There's a curious contradiction (in the dialectical sense) regarding taxation and government spending. On the one hand, Modern Monetary Theory holds, correctly, that the government's spending and taxation are not connected in the same sense that household spending and income are connected. The government can always spend what it wants, regardless of the amount taxed, past, present, and future. There are always physical consequences to an activity, but there are no financial consequences, in the sense that, unlike a household, a government (with a fiat currency) can never run out of money. Indeed, given that the economy is growing (and that a stably growing economy is a Good Thing), the government should always be spending more than it taxes, and there's a lot of evidence that, at least in a capitalist economy (and I suspect also in a socialist/first-stage communist economy), there should almost always be a positive inflation rate, so that real interest rates (nominal rates minus inflation) can be negative when necessary.

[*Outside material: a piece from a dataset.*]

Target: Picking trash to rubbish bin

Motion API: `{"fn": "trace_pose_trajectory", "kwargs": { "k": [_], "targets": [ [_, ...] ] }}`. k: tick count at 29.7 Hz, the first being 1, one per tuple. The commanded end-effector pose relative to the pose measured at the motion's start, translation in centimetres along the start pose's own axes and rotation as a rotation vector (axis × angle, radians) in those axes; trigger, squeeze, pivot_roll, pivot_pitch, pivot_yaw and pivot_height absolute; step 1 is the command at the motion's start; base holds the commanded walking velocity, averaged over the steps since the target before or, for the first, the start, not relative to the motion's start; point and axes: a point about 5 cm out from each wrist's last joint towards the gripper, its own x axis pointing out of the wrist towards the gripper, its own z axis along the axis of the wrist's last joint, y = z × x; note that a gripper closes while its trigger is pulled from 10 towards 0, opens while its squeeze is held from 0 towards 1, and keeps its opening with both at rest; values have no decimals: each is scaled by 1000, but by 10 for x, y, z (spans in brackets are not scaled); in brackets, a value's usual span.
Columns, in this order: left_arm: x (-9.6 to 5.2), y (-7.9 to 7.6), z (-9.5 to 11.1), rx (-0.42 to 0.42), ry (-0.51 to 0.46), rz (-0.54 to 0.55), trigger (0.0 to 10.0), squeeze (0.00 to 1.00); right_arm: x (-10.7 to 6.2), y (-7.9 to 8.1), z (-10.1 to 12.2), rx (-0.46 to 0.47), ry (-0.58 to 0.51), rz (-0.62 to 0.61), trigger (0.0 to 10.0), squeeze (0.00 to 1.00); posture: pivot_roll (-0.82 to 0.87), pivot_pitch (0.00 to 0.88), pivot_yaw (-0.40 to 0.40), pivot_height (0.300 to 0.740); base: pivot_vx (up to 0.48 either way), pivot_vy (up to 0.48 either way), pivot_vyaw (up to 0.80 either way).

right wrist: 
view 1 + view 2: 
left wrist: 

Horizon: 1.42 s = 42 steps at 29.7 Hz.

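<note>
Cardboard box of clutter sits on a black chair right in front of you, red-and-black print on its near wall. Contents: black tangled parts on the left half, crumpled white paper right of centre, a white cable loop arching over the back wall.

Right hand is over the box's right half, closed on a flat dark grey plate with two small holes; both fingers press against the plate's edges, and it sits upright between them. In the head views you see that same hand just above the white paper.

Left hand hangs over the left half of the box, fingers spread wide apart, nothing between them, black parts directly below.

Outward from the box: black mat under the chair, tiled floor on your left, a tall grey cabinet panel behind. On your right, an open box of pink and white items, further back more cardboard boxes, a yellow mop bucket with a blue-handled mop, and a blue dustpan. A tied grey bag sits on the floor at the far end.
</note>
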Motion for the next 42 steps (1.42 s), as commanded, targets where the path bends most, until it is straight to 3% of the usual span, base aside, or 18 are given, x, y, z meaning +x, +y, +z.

What taxation actually does is control inflation: the (or some) people in an economy make a social decision to trade off explicit taxation for the implicit taxation of inflation: inflation, i.e. lowering the real value of money, is in effect the same in the aggregate as just taking money away and burning it, which is essentially what taxation is.
On the other hand, government spending is a demand on the productive capabilities of the people. When the government demands an aircraft carrier, the government must remove the workers who will actually build the aircraft carrier from creating things that that people want to consume directly, and those people still need to consume others' social product: food, clothing, shelter, etc. In this sense, taxation really does, at least to some degree, represent people actually paying for public goods: there is a legitimate conceptual sense in which our taxes not only subtract money to control inflation, but also represent actually paying for government spending. The taxes an individual pays substantively represents the proportion of her labor that goes not to exchanging her effort for her own individual consumption but goes to exchanging her effort for public goods and services.
This contradiction is precisely what Theodor Adorno in The Actuality of Philosophy would call a riddle. It is not an economic question that needs a scientific answer; it is a contradiction, a tension, in meaning that requires a philosophical answer. How can we think about taxation and government spending to resolve this conceptual contradiction? I'm not sure about the answer, but when posed like this, at least the contradiction seems clear.